Il mio primo Hemingway devo ammettere. L’ho scelto un po’ per le tematiche, un po’ per i pareri raccolti in rete. Finora non mi ero ancora avvicinato all’autore, considerato, beh, non c’è bisogno di dirlo, uno dei più grandi scrittori del secolo scorso nonché uno dei minimalisti più influenti. Non lo avreste mai detto, eh?

Copertina della mia edizione

Copertina della mia edizione

Trama

Spagna, durante la guerra civile.

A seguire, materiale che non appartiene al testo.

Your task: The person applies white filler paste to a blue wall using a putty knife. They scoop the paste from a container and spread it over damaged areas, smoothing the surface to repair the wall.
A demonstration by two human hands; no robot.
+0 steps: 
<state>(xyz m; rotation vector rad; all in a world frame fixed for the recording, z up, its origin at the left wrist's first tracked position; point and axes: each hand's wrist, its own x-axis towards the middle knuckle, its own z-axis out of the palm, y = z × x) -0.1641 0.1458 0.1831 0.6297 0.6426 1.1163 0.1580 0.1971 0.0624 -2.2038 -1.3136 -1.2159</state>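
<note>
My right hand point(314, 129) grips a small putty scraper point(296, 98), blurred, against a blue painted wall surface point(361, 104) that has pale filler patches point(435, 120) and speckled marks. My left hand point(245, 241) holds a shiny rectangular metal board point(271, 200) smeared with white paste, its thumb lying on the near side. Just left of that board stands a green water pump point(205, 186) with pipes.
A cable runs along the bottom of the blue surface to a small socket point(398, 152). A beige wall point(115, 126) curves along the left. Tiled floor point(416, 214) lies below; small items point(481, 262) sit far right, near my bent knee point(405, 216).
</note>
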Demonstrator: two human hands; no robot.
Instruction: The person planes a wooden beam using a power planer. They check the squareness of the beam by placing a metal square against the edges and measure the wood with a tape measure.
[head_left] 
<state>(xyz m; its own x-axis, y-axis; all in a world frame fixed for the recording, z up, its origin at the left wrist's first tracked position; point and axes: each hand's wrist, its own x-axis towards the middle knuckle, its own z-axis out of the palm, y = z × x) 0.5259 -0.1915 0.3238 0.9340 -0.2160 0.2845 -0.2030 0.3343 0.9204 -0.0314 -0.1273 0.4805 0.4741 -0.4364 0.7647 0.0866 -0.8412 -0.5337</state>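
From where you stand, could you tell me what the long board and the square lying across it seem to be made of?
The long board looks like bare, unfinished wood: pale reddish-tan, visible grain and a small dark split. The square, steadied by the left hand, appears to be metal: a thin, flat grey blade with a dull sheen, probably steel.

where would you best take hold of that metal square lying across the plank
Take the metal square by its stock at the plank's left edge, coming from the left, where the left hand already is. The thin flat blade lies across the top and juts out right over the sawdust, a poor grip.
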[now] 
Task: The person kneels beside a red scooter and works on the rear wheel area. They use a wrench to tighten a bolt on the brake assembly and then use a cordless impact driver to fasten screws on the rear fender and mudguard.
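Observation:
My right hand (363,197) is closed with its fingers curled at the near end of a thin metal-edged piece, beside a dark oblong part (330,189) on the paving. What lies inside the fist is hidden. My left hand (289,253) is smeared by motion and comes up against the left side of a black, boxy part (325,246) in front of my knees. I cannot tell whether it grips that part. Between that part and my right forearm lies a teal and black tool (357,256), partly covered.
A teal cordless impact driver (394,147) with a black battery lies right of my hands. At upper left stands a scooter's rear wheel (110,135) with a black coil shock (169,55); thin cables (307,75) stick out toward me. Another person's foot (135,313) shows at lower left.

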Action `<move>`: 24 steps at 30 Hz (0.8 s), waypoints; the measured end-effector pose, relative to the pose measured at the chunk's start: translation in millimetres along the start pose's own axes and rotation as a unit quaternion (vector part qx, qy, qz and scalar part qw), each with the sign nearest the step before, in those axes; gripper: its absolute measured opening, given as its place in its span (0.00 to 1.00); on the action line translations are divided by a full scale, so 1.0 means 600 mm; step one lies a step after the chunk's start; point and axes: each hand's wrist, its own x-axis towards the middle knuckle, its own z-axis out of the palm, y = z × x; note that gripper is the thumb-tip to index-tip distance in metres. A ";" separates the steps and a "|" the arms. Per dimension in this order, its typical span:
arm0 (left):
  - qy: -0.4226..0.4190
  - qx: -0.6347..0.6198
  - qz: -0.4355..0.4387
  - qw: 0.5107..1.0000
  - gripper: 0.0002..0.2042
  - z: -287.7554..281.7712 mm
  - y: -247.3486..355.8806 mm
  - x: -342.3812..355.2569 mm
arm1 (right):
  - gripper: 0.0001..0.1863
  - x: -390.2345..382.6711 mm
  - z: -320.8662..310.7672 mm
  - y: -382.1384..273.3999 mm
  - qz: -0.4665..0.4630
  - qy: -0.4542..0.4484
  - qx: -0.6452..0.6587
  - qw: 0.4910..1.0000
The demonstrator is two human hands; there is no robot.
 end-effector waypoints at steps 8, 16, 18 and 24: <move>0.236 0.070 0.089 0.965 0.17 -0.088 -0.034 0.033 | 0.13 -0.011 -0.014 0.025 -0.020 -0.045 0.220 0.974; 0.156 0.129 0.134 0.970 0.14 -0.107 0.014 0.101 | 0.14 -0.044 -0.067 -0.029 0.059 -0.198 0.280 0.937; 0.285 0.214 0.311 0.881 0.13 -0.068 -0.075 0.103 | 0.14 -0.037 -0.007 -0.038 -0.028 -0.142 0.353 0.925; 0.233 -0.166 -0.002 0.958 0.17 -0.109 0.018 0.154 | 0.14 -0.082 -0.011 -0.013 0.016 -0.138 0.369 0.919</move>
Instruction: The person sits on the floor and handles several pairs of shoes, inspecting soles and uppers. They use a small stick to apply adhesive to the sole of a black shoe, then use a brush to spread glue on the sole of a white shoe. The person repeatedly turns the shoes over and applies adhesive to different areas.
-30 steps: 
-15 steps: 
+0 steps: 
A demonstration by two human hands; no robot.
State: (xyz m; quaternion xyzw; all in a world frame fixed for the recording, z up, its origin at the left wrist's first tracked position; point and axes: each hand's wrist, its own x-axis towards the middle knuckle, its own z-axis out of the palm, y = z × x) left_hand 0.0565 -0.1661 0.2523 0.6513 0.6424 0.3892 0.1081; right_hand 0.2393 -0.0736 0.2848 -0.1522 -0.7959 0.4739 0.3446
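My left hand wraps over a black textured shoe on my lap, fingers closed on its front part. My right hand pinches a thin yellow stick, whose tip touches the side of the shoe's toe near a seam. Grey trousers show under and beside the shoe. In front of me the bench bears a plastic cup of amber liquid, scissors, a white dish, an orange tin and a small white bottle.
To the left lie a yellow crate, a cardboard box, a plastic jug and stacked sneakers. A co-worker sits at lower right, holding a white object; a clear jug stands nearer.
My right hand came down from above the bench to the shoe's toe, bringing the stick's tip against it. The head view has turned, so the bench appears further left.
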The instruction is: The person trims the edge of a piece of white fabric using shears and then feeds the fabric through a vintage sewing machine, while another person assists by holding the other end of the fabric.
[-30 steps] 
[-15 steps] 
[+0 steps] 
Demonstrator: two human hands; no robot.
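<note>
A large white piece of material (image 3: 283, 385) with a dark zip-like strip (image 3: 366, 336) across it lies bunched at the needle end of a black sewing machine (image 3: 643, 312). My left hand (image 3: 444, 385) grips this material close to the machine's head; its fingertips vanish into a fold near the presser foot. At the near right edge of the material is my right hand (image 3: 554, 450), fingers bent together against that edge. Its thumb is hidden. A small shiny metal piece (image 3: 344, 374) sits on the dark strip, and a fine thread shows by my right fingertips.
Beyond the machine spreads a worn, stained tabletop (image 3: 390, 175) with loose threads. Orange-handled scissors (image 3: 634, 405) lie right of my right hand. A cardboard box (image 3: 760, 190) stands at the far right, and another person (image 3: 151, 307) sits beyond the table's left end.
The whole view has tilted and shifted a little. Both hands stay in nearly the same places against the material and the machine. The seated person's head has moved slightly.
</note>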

Il giovane intellettuale americano Robert Jordan, esperto di esplosivi, viene incaricato dal generale dell’esercito Repubblicano Spagnolo di fare esplodere un ponte di importanza strategica per l’esercito Franchista.
Unitosi a un drappello di Repubblicani partigiani, trascorrerà tre giorni con loro, ascoltando i loro racconti, innamorandosi di Maria, una ragazza salvata da una strage, e attraverso i suoi occhi vedremo gli orrori di quella guerra che cambiò faccia non solo alla Spagna, ma all’Europa stessa. Forse al mondo.

Ernest Hemigway

Ernest Hemigway

Considerazioni

Ebbene sì, che vi piaccia o no, Hemingway era un minimalista e nel suo stile lo si nota. Lascia molto spazio al dialogo diretto e fa economia di dettagli, dandoci solo quelli necessari, quelli più incisivi. Hemingway che ha vissuto direttamente quella guerra come corrispondente, descrive molto bene quello che accadeva, e anche se il suo punto di vista è dalla parte dei Repubblicani marxisti spagnoli, non esita a raccontarci che non c’era bianco e nero, ma un grigio nebuloso. Una scena in particolare, quella della mattanza nel paesello ai danni dei fascisti, raccontata in prima persona da Pilar, una delle protagoniste del romanzo, è molto obiettiva e conferma che gli orrori venivano commessi sia da una parte che dall’altra, perpetrati dall’odio verso la fazione politica avversaria e senza trattenersi.
È il romanzo giusto per avvicinarsi a Hemingway? Non so dirlo. Sono rimasto soddisfatto, soprattutto perché lo stile minimalista è in primis quello che preferisco, e il buon Hemingway ne era un maestro indiscutibile. Di sicuro un romanzo molto attuale e che dovrebbe farci riflettere prima di schierarsi a occhi chiusi da una fazione all’altra, o a rimpiangere certe correnti politiche.